Task description: Reproduce exactly the lines below, from the first through the one containing "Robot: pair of", and nothing more.

*** Material provided ***

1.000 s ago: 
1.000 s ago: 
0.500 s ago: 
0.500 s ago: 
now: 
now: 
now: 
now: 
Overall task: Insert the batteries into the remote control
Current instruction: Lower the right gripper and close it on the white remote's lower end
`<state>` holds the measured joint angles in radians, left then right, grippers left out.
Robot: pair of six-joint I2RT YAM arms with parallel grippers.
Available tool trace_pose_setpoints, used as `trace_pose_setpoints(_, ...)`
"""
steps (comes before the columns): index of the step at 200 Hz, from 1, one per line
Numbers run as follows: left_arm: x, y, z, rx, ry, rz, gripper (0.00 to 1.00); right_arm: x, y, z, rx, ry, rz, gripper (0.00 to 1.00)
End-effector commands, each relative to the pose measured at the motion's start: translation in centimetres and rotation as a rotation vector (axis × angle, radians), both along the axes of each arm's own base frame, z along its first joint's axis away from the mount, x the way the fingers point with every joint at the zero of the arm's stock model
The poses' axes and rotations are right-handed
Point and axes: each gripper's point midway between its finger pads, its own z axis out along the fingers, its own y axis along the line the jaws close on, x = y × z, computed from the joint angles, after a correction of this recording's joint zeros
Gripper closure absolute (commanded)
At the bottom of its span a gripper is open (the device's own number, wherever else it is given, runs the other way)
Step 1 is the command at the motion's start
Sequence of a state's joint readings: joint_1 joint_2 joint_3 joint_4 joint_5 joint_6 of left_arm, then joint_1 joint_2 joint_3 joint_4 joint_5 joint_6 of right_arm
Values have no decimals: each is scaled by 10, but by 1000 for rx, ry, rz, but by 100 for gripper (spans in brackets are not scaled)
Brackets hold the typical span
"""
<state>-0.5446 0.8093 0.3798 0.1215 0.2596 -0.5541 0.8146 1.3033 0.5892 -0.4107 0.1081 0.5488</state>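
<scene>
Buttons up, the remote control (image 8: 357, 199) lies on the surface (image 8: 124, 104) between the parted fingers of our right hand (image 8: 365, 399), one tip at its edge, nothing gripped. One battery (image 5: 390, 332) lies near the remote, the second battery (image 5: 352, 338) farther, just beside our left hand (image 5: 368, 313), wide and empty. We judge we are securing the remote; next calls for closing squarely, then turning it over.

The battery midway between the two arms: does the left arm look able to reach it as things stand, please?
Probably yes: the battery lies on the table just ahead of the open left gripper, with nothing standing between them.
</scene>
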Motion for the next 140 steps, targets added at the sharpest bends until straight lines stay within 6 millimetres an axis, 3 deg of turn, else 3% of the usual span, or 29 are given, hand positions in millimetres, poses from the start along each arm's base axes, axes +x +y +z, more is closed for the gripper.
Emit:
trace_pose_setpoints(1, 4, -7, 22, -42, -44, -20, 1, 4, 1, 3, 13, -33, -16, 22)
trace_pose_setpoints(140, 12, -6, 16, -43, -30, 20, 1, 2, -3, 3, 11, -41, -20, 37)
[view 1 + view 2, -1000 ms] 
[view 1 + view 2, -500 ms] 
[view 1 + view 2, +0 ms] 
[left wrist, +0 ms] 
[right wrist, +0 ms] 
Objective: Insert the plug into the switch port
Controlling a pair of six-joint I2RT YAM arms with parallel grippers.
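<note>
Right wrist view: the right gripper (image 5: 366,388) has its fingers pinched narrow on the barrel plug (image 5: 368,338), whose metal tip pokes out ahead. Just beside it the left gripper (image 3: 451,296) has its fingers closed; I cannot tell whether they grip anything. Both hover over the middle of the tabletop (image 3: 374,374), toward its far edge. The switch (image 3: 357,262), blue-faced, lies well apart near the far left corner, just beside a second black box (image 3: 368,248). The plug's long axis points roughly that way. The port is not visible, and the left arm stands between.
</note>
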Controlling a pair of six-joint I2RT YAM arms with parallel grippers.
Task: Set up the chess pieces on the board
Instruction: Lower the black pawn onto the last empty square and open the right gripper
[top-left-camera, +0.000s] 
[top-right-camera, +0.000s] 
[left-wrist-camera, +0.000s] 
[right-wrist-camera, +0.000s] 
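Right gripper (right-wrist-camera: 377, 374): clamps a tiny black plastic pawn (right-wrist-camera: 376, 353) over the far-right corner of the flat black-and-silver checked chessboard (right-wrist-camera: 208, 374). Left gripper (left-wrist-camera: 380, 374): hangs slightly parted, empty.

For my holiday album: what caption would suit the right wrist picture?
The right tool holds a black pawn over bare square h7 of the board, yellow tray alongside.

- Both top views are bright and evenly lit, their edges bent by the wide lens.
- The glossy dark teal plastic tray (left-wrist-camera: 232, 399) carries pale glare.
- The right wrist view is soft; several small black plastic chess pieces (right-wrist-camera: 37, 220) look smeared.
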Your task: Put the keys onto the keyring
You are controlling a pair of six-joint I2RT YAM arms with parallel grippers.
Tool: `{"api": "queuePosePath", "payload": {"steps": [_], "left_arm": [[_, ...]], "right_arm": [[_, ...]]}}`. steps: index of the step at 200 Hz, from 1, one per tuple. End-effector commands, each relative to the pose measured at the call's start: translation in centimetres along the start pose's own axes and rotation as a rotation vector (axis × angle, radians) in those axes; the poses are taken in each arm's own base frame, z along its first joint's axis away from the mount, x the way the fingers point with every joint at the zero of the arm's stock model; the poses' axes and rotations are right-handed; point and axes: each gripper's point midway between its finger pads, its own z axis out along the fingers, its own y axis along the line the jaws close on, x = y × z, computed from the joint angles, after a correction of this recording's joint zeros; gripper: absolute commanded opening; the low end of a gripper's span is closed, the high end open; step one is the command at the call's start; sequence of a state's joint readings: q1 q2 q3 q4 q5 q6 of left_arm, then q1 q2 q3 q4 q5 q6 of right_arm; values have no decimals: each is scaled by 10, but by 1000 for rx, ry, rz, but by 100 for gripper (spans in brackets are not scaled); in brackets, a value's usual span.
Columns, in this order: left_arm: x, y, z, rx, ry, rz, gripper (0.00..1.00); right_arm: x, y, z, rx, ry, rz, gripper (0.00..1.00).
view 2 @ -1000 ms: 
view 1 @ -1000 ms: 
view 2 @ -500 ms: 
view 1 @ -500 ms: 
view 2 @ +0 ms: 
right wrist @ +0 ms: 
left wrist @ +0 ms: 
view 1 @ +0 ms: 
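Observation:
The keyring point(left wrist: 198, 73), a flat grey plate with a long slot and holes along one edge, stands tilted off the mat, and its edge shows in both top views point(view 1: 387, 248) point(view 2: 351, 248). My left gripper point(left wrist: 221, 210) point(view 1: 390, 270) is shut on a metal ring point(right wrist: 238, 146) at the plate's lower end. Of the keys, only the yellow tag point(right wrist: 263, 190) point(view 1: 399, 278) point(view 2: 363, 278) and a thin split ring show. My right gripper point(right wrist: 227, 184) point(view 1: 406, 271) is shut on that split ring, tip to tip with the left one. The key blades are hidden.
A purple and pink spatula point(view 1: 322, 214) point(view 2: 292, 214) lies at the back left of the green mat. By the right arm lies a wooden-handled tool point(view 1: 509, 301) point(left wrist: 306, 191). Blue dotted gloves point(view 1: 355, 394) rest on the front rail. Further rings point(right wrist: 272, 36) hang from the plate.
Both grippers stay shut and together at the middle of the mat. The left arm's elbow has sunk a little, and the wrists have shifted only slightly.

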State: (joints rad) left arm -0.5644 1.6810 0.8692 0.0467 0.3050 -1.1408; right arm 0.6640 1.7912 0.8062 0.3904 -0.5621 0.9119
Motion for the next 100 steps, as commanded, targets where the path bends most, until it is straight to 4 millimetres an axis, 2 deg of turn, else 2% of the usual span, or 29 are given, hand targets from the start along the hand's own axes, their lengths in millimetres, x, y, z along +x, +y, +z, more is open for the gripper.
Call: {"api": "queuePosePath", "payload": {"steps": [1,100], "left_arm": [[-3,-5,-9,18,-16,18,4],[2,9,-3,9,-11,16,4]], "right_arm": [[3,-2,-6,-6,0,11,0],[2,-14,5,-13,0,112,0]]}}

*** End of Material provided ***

Response:
1.000 s ago: 
1.000 s ago: 
0.500 s ago: 
0.500 s ago: 
now: 
now: 
now: 
now: 
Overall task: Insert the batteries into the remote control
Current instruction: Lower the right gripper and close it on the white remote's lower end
`<state>` holds the measured joint angles in radians, left then right, grippers left out.
Robot: pair of six-joint I2RT YAM arms with parallel grippers.

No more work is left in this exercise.